Problem details>
Restate each of the lines given below, word for word.

Supplied material>
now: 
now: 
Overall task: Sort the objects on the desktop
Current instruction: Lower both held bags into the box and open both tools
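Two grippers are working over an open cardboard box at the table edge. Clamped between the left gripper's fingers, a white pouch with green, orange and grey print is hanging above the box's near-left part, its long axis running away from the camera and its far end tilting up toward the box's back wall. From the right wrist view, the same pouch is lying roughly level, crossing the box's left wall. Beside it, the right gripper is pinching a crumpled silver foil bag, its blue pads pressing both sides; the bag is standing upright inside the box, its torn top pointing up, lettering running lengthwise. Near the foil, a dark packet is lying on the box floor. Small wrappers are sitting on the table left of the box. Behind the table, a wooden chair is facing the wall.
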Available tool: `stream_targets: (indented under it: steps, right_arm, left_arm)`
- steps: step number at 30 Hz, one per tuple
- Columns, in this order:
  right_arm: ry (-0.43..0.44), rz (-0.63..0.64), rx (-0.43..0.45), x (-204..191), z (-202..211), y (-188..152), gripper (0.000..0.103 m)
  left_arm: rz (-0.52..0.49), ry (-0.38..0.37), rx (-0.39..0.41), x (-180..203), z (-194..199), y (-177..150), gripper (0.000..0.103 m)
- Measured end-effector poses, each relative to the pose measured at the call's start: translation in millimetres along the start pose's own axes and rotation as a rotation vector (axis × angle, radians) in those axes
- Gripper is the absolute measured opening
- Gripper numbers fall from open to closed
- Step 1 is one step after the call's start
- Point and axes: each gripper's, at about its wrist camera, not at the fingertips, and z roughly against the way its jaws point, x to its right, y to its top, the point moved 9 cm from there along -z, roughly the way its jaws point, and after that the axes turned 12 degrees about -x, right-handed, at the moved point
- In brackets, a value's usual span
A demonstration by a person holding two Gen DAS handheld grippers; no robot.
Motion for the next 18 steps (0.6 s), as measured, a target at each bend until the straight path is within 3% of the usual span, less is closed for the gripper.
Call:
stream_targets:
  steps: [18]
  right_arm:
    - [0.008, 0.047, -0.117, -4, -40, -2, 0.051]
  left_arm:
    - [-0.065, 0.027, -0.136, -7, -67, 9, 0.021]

Your solution>
now: 
now: 
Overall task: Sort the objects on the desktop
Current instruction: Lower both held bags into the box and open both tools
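Two grippers are working over an open cardboard box at the table edge. Clamped between the left gripper's fingers, a white pouch with green, orange and grey print is hanging above the box's near-left part, its long axis running away from the camera and its far end tilting up toward the box's back wall. From the right wrist view, the same pouch is lying roughly level, crossing the box's left wall. Beside it, the right gripper is pinching a crumpled silver foil bag, its blue pads pressing both sides; the bag is standing upright inside the box, its torn top pointing up, lettering running lengthwise. Near the foil, a dark packet is lying on the box floor. Small wrappers are sitting on the table left of the box. Behind the table, a wooden chair is facing the wall.
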Available tool: `stream_targets: (indented under it: steps, right_arm, left_arm)`
- steps: step number at 30 Hz, one per tuple
- Columns, in this order:
  right_arm: ry (-0.43..0.44), rz (-0.63..0.64), rx (-0.43..0.45), x (-204..191), z (-202..211), y (-188..152), gripper (0.000..0.103 m)
  left_arm: rz (-0.52..0.49), ry (-0.38..0.37), rx (-0.39..0.41), x (-180..203), z (-194..199), y (-177..150), gripper (0.000..0.103 m)
- Measured end-effector poses, each relative to the pose measured at the call's start: translation in millimetres along the start pose's own axes and rotation as a rotation vector (axis × angle, radians) in those axes
- Gripper is the absolute measured opening
- Gripper numbers fall from open to closed
- Step 1 is one step after the call's start
- Point and axes: each gripper's, at about its wrist camera, not at the fingertips, and z roughly against the way its jaws point, x to its right, y to its top, the point moved 9 cm from there along -z, roughly the way its jaws point, and after that the axes turned 12 degrees about -x, right-handed, at the moved point
- In brackets, a value's usual span
A demonstration by a person holding two Gen DAS handheld grippers; no robot.
Motion for the next 18 steps (0.6 s), as measured, a target at each bend until the straight path is within 3% of the usual span, less is closed for the gripper.
Call:
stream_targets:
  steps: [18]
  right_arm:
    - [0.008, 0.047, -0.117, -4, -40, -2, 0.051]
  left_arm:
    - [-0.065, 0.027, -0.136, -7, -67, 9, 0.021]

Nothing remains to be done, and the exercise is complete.